Future environmental regulations will require significantly lower sulfur levels in motor gasoline. The proposed regulations will require the complete desulfurization of cat naphtha, which contains the vast majority of the sulfur in gasoline. There is a large economic incentive to remove or reduce the sulfur in cat naphtha while retaining olefins which are important for octane. Selective cat naphtha hydroprocessing requires the selective conversion of organosulfur to hydrogen sulfide (HDS) while minimizing olefin saturation (SAT).
In the late '30's, '40's and early '50's, before the advent of large scale fluid cat cracking (FCC), a range of improved technologies for extracting C6 to C9 mercaptan sulfur from thermal cracked naphtha were developed. These technologies were required because mercaptan and disulfide sulfur had a strong negative interaction with tetraethyl lead, which was then used in considerable quantities to improve gasoline octane. These technologies relied on solutizing additives, such as methanol, ethanol, or isopropanol to significantly improve the extractability of gasoline range mercaptans. With the advent of FCC technology, the solutizing technologies were no longer required since FCC does not produce mercaptans in this product range.
Several references teach the removal of mercaptans and phenolic compounds from petroleum distillates. For example, U.S. Pat. No. 2,309,651 teaches the use of a countercurrent extraction utilizing an alkaline reagent and solvent such as methanol. Although the reference teaches other alcohols, such as ethanol, propanol, isopropanol etc., methanol is preferred.
U.S. No. 2,347,348 teaches the removal of mercaptans from gasoline utilizing a caustic methanol solution. Though the reference speaks of other suitable organic solvents such as ethanol, propanol, acetone, ethylene glycol etc. methanol is the preferred solvent.

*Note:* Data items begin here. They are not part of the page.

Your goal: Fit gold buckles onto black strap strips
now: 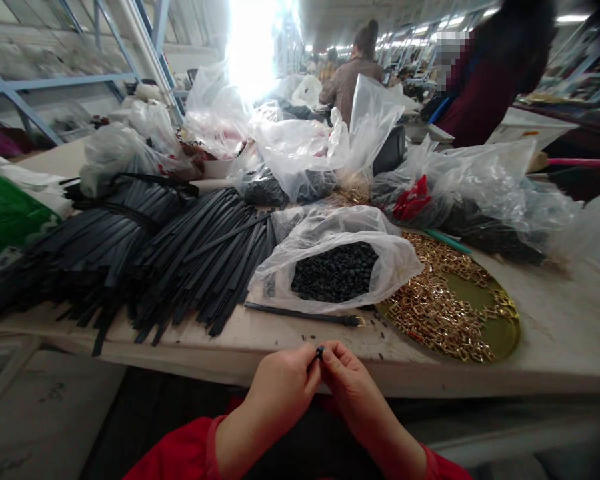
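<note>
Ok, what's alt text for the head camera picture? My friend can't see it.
The left hand and right hand hold a tiny dark piece at a table. On it lie black straps, an open plastic bag of small black loops, and a tray of gold-coloured buckles.

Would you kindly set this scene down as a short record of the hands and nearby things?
Left hand: pinching a small dark piece
Right hand: pinching the same piece
Plastic bag: open, black loops inside
Strap: in front of bag, buckle at one end
Tray: gold-coloured metal pieces, right of bag
Black strips: bunched left of bag
</note>
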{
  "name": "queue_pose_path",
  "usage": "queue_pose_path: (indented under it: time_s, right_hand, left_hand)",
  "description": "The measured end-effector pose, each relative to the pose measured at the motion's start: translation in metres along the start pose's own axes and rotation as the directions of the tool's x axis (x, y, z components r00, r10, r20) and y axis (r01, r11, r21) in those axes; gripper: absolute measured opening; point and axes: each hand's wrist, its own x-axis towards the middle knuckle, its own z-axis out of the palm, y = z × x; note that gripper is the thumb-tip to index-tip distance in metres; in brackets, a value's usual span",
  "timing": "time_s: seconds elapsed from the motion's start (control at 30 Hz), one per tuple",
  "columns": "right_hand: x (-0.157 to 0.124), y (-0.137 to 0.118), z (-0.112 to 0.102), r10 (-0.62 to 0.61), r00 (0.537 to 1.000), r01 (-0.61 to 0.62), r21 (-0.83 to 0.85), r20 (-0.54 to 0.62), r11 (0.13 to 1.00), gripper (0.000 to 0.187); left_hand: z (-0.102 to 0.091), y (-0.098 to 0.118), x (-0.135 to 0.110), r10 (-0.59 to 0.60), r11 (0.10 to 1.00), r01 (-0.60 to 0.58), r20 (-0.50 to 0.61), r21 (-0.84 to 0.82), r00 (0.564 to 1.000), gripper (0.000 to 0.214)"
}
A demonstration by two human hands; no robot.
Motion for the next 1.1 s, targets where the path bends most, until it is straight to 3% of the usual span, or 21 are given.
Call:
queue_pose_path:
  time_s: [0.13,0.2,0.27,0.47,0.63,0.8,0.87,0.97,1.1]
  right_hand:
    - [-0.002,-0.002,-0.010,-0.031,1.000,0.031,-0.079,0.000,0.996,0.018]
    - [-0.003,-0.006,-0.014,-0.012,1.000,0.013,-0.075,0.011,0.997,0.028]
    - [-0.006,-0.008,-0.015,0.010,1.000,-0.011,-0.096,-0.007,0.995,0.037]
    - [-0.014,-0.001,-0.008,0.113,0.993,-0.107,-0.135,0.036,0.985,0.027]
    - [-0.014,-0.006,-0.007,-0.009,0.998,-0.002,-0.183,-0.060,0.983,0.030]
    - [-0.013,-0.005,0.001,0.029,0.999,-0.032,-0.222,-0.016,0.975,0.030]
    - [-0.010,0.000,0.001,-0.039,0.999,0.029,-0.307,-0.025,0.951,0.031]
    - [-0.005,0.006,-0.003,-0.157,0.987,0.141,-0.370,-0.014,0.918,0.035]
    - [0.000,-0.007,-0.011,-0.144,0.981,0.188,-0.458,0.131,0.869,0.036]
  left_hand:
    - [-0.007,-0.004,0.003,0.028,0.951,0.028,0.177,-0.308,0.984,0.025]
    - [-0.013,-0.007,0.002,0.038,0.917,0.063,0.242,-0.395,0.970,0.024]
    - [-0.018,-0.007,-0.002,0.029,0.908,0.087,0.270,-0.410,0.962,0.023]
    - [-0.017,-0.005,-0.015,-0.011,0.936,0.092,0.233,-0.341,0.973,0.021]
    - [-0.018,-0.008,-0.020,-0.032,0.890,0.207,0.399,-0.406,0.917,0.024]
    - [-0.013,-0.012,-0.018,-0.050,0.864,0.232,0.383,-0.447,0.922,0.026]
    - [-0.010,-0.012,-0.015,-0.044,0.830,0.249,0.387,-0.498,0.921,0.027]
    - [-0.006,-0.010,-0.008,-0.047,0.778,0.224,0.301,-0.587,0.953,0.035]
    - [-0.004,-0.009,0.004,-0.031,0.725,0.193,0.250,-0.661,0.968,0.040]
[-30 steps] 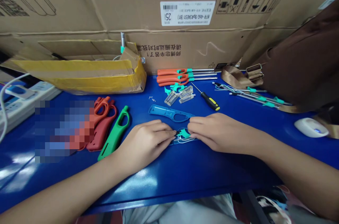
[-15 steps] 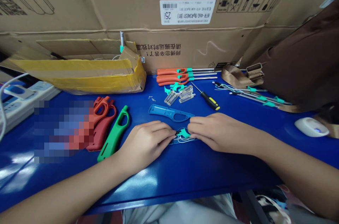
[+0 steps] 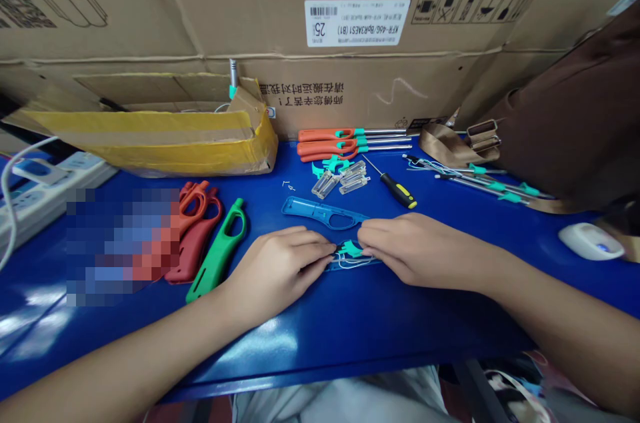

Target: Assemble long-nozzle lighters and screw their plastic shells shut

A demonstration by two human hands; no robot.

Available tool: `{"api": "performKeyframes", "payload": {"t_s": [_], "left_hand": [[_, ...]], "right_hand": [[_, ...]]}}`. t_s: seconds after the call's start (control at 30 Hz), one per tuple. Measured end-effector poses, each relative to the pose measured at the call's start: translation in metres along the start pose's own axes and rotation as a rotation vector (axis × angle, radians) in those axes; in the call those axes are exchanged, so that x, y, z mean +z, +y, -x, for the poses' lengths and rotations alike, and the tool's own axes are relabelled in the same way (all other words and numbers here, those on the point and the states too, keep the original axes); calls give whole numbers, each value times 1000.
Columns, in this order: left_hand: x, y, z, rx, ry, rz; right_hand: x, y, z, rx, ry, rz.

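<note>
Between my hands lies a blue lighter shell half (image 3: 353, 266), mostly covered by my fingers. In it sit a teal trigger piece (image 3: 352, 249) and thin white wires (image 3: 344, 259). My left hand (image 3: 287, 263) has its fingers closed at the left end of this shell half, by a small black part. On the right end, my right hand (image 3: 415, 250) pinches the shell near the teal piece. Just beyond them rests another blue lighter shell half (image 3: 313, 209), inner side up.
Behind are clear fuel tanks (image 3: 353, 176), a screwdriver (image 3: 399, 191), orange lighters (image 3: 327, 146) and metal lighter tubes (image 3: 493, 185). Leftward lie a green lighter shell (image 3: 217, 253), red shells (image 3: 193, 243) and a taped cardboard box (image 3: 175, 143). A white mouse (image 3: 590, 240) is far right.
The whole view has shifted slightly. Both hands keep nearly the same grip on the shell half, with only small finger movement.
</note>
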State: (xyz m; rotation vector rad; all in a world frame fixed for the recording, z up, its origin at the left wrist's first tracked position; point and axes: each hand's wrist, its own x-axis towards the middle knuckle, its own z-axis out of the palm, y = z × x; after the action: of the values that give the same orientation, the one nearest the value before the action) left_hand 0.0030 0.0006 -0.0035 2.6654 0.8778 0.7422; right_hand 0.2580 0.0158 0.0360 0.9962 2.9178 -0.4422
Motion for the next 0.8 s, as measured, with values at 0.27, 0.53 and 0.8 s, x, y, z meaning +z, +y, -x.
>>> {"api": "performKeyframes", "payload": {"t_s": [0.27,0.53,0.8], "left_hand": [[-4,6,0,-62,-87,24],[-5,4,1,-47,-118,10],[-4,3,1,-61,-109,-6]], "right_hand": [[-3,-1,-1,11,-11,5],[-4,-1,0,24,-56,66],[-1,2,-2,-29,-27,113]]}}
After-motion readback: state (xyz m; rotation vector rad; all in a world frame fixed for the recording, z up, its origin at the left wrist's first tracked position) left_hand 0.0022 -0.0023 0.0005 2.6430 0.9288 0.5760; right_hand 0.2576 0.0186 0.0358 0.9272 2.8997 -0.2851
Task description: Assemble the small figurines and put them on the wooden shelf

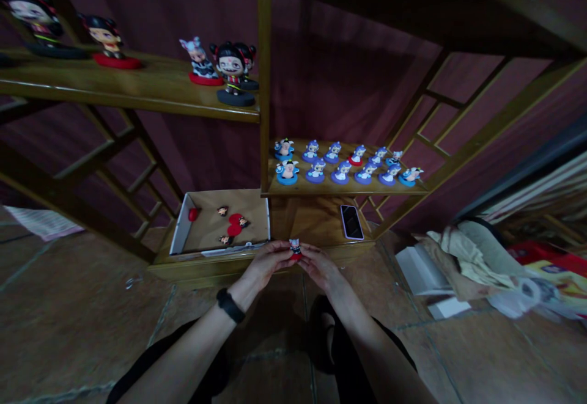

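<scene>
The fingers [280, 251] of the left hand [269, 261] and right hand [320, 263] are closed on a figure [295, 247] from either side, gripping it low, around its red base [296, 257]. The figure stands upright between them, pale-headed and dark-clothed, at the front edge of the lower shelf [305, 211]. A black band [231, 306] circles the left wrist.

Just beyond the left hand, a shallow box [254, 205] sits on the lower shelf. In it lie two red discs [233, 231], close together, three dark-haired pieces [222, 211] and, by the left wall, a red piece [193, 214]. To the right, a phone [351, 222] lies screen up.

Above, the middle shelf [321, 190] carries twelve figurines [340, 172] in two rows, mostly purple and white; one in the back row has a red base. On the upper left shelf [160, 80] stand dolls [232, 71] on red or dark bases. The floor [114, 318] is tiled; at the right lie white boxes [422, 268] and a cloth [463, 254].
</scene>
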A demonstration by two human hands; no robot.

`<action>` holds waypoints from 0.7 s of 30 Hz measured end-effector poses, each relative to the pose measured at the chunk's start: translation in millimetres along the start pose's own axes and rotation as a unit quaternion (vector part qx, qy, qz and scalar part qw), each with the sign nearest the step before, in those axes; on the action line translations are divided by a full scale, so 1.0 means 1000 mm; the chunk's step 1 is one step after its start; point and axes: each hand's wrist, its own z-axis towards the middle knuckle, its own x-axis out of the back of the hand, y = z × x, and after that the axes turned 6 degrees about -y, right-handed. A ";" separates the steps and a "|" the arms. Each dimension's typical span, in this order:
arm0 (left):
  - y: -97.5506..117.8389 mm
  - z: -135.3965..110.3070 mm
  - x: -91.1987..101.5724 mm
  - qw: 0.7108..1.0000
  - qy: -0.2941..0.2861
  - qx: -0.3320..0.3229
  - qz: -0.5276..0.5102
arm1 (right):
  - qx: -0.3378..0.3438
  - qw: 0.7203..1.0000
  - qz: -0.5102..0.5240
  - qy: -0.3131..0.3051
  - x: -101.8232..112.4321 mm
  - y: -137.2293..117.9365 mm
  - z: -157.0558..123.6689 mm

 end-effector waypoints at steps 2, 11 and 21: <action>0.000 -0.001 -0.002 1.000 0.008 -0.011 0.026 | -0.001 1.000 -0.007 -0.016 -0.002 0.000 -0.001; -0.004 0.004 0.002 0.998 0.034 -0.019 0.046 | -0.014 0.999 -0.019 -0.031 -0.004 0.000 0.001; -0.003 0.003 0.006 1.000 0.012 -0.004 0.011 | -0.006 1.000 -0.022 -0.021 -0.001 0.003 0.002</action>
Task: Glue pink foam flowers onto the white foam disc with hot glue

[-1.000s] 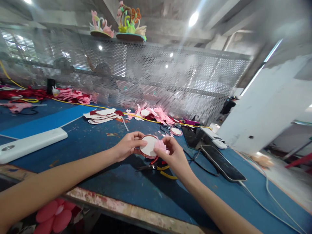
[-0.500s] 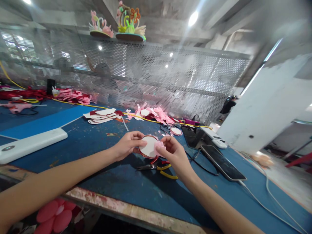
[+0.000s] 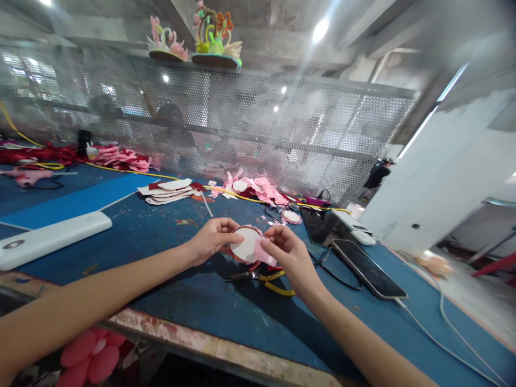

What is needed in the art is a method for economically and effectively removing mercaptans from petroleum streams.
The invention includes a method for decreasing the amount of mercaptans in a petroleum stream comprising the steps of:
(a) extracting said petroleum stream containing mercaptans with an extractant comprising ethanol and an aqueous base to produce a product having a decreased concentration of mercaptans and a used extractant comprising said extracted mercaptans, ethanol and base;
(b) recovering said product having a decreased amount of mercaptans.
Surprisingly, applicants have discovered that when ethanol is utilized in conjunction with a base to extract mercaptans from a hydrodesulfurized petroleum stream, or a petroleum stream containing mercaptans, it is much more effective than other alcohols, including methanol, which is taught as the preferred alcohol in the solutizing art. Furthermore, since ethanol is a beneficial component of mogas, the instant extraction method is economical and practical.
The invention includes the use of ethanol as a solutizing agent in conjunction with base to extract mercaptans from petroleum streams including streams which have been hydrodesulfurized by any known technique. Surprisingly, ethanol is a much more effective solutizing agent than the preferred alcohol, methanol, taught by the art.
Hydrodesulfurization processes are well known in the art. During such processes, an addition reaction occurs whereby the hydrogen sulfide produced during the process reacts with feed olefins to form alkylmercaptans. This reaction is commonly referred to as mercaptan reversion. The extraction step taught herein allows for the removal of the mercaptans produced, hence, allowing for a lower sulfur product. The ethanol amount utilized is greater than 10 vol %, more preferably greater than 25 vol %, and most preferably greater than 45 vol % of the combination of ethanol and aqueous base.
The extraction process may utilize any basic reagent which is capable of extracting mercaptans from the feed stream. A preferred basic reagent comprises an aqueous solution of ammonia or an alkaline metal hydroxide, such as sodium or potassium hydroxide. Aqueous base may be used in concentrations of from 1 to 50 wt % with a preferred concentration range being from about 5 to 50 wt % of the combination of aqueous base and ethanol. The amount of the combination of aqueous base and ethanol to be used to treat the product of the HDS unit for mercaptans removal or a mercaptan containing petroleum stream can range from at least about 25 volume % upward. Preferably about 10 to 75 volume %, more preferably to about 25 to about 65 volume %, and most preferably about 40 to 60 volume % will be used. Typically, the aqueous base and ethanol extractant will be at least 1N, preferably, at least 6N. The maximum normality permissible is readily determined by the skilled artisan based on the extraction being conducted.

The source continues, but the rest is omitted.